• EXERCISE BRIEF: Write the entries out again. Each one must match exactly.

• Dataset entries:
┄┄┄┄┄┄┄┄┄┄┄┄┄┄┄┄┄┄┄┄
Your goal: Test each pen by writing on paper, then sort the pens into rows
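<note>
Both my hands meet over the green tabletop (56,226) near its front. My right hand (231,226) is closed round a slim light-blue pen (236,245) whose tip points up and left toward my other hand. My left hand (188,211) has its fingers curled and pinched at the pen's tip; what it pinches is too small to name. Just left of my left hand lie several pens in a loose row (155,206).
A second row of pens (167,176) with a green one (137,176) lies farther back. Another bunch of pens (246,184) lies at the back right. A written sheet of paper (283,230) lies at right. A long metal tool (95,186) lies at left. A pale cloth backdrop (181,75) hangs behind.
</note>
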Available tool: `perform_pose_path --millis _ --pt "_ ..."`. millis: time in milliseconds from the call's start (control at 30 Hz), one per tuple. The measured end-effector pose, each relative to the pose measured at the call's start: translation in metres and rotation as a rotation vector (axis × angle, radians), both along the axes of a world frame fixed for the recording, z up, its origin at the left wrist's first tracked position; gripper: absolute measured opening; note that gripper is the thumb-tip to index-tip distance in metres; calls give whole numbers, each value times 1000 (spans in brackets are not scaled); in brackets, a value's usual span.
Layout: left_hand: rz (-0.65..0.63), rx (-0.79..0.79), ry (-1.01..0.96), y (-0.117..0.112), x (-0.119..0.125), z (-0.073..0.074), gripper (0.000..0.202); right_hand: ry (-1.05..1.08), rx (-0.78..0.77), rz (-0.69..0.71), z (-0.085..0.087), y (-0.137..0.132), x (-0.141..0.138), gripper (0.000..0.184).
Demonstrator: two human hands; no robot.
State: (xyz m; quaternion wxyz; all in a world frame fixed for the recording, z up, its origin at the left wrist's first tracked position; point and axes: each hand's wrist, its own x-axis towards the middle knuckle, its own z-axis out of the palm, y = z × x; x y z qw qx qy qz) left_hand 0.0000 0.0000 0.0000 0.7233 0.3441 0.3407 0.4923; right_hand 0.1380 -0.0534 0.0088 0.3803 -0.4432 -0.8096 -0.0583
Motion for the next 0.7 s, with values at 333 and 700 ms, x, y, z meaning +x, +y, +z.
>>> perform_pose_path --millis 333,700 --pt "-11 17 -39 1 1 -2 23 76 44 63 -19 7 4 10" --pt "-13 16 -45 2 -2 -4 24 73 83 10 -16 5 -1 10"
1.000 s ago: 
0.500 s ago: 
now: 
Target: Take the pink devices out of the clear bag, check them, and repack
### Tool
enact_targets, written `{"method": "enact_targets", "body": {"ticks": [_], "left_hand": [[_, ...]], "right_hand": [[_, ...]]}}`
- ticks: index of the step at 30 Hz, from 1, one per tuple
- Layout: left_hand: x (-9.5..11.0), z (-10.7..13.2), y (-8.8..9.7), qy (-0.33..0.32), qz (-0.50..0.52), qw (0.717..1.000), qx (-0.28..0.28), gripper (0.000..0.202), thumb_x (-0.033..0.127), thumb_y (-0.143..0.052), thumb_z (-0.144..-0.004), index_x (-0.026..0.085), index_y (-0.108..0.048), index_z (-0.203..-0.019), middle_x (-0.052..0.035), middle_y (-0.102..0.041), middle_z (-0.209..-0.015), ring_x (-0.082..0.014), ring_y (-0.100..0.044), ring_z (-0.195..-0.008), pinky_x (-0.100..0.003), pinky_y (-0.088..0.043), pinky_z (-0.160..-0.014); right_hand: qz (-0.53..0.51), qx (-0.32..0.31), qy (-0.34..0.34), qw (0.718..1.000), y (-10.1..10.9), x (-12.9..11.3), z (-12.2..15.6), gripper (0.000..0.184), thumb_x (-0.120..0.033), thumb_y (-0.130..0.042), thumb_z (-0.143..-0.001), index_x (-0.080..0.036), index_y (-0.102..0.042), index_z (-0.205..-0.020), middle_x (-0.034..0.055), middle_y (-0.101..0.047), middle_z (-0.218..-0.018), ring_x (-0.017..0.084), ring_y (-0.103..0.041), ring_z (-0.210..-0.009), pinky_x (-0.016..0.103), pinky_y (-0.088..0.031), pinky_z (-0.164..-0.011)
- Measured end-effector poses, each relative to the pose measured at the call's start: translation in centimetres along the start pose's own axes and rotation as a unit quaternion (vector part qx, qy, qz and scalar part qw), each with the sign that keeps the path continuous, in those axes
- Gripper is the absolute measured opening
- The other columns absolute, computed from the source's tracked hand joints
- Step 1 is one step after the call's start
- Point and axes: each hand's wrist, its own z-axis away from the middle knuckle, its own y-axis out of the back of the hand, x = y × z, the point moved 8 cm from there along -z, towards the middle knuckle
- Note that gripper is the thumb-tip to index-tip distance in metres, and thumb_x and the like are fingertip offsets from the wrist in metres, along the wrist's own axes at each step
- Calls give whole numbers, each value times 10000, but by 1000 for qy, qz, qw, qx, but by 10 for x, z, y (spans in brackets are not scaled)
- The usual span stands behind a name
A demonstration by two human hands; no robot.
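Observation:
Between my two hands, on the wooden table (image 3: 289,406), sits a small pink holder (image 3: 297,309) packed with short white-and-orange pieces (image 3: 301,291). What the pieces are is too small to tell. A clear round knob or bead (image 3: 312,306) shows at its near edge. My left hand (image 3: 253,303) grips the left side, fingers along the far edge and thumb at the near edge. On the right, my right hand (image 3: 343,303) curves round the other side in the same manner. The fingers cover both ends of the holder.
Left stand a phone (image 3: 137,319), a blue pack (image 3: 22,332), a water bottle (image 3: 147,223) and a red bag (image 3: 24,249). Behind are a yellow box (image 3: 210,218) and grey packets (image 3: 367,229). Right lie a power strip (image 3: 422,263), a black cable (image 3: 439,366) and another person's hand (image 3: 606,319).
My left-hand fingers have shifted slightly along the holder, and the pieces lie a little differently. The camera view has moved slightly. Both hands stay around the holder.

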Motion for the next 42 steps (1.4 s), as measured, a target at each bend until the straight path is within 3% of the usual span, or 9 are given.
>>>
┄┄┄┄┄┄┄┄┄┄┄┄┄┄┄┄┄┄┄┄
• REPLY TO THE TASK:
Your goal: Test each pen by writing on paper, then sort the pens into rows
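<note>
Both my hands meet over the green tabletop (56,226) near its front. My right hand (231,226) is closed round a slim light-blue pen (236,245) whose tip points up and left toward my other hand. My left hand (188,211) has its fingers curled and pinched at the pen's tip; what it pinches is too small to name. Just left of my left hand lie several pens in a loose row (155,206).
A second row of pens (167,176) with a green one (137,176) lies farther back. Another bunch of pens (246,184) lies at the back right. A written sheet of paper (283,230) lies at right. A long metal tool (95,186) lies at left. A pale cloth backdrop (181,75) hangs behind.
</note>
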Available tool: `perform_pose_path --millis _ --pt "_ ..."`. millis: time in milliseconds from the call's start (control at 30 Hz), one per tuple. The measured end-effector pose, each relative to the pose measured at the call's start: translation in metres and rotation as a rotation vector (axis × angle, radians), both along the axes of a world frame fixed for the recording, z up, its origin at the left wrist's first tracked position; gripper: absolute measured opening; note that gripper is the thumb-tip to index-tip distance in metres; calls give whole numbers, each value times 1000 (spans in brackets are not scaled); in brackets, a value's usual span.
Layout: left_hand: rz (-0.65..0.63), rx (-0.79..0.79), ry (-1.01..0.96), y (-0.117..0.112), x (-0.119..0.125), z (-0.073..0.074), gripper (0.000..0.202); right_hand: ry (-1.05..1.08), rx (-0.78..0.77), rz (-0.69..0.71), z (-0.085..0.087), y (-0.137..0.132), x (-0.141..0.138), gripper (0.000..0.184).
Demonstrator: two human hands; no robot.
State: (xyz m; quaternion wxyz; all in a world frame fixed for the recording, z up, its origin at the left wrist's first tracked position; point and axes: each hand's wrist, its own x-axis towards the middle knuckle, its own z-axis out of the palm, y = z × x; x y z qw qx qy qz) left_hand 0.0000 0.0000 0.0000 0.7233 0.3441 0.3407 0.4923; right_hand 0.1380 -0.0534 0.0088 0.3803 -0.4432 -0.8096 -0.0583
Motion for the next 0.7 s, with values at 333 and 700 ms, x, y, z meaning +x, +y, +z.
>>> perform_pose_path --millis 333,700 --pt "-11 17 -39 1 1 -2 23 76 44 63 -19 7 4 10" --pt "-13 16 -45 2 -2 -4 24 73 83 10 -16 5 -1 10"
1.000 s ago: 
0.500 s ago: 
now: 
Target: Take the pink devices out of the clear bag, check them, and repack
### Tool
enact_targets, written `{"method": "enact_targets", "body": {"ticks": [_], "left_hand": [[_, ...]], "right_hand": [[_, ...]]}}`
- ticks: index of the step at 30 Hz, from 1, one per tuple
- Layout: left_hand: x (-9.5..11.0), z (-10.7..13.2), y (-8.8..9.7), qy (-0.33..0.32), qz (-0.50..0.52), qw (0.717..1.000), qx (-0.28..0.28), gripper (0.000..0.202), thumb_x (-0.033..0.127), thumb_y (-0.143..0.052), thumb_z (-0.144..-0.004), index_x (-0.026..0.085), index_y (-0.108..0.048), index_z (-0.203..-0.019), middle_x (-0.052..0.035), middle_y (-0.102..0.041), middle_z (-0.209..-0.015), ring_x (-0.082..0.014), ring_y (-0.100..0.044), ring_z (-0.195..-0.008), pinky_x (-0.100..0.003), pinky_y (-0.088..0.043), pinky_z (-0.160..-0.014); right_hand: qz (-0.53..0.51), qx (-0.32..0.31), qy (-0.34..0.34), qw (0.718..1.000), y (-10.1..10.9), x (-12.9..11.3), z (-12.2..15.6), gripper (0.000..0.184), thumb_x (-0.120..0.033), thumb_y (-0.130..0.042), thumb_z (-0.143..-0.001), index_x (-0.080..0.036), index_y (-0.102..0.042), index_z (-0.205..-0.020), middle_x (-0.034..0.055), middle_y (-0.101..0.047), middle_z (-0.218..-0.018), ring_x (-0.017..0.084), ring_y (-0.103..0.041), ring_z (-0.210..-0.009), pinky_x (-0.016..0.103), pinky_y (-0.088..0.031), pinky_z (-0.164..-0.011)
- Measured end-effector poses, each relative to the pose measured at the call's start: translation in centimetres along the start pose's own axes and rotation as a unit quaternion (vector part qx, qy, qz and scalar part qw), each with the sign that keeps the path continuous, in those axes
- Gripper is the absolute measured opening
- The other columns absolute, computed from the source's tracked hand joints
- Step 1 is one step after the call's start
- Point and axes: each hand's wrist, its own z-axis away from the middle knuckle, its own y-axis out of the back of the hand, x = y × z, the point moved 8 cm from there along -z, towards the middle knuckle
- Note that gripper is the thumb-tip to index-tip distance in metres, and thumb_x and the like are fingertip offsets from the wrist in metres, along the wrist's own axes at each step
- Calls give whole numbers, each value times 10000, but by 1000 for qy, qz, qw, qx, but by 10 for x, z, y (spans in brackets are not scaled)
- The usual span stands behind a name
A demonstration by two human hands; no robot.
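Observation:
Between my two hands, on the wooden table (image 3: 289,406), sits a small pink holder (image 3: 297,309) packed with short white-and-orange pieces (image 3: 301,291). What the pieces are is too small to tell. A clear round knob or bead (image 3: 312,306) shows at its near edge. My left hand (image 3: 253,303) grips the left side, fingers along the far edge and thumb at the near edge. On the right, my right hand (image 3: 343,303) curves round the other side in the same manner. The fingers cover both ends of the holder.
Left stand a phone (image 3: 137,319), a blue pack (image 3: 22,332), a water bottle (image 3: 147,223) and a red bag (image 3: 24,249). Behind are a yellow box (image 3: 210,218) and grey packets (image 3: 367,229). Right lie a power strip (image 3: 422,263), a black cable (image 3: 439,366) and another person's hand (image 3: 606,319).
My left-hand fingers have shifted slightly along the holder, and the pieces lie a little differently. The camera view has moved slightly. Both hands stay around the holder.
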
Motion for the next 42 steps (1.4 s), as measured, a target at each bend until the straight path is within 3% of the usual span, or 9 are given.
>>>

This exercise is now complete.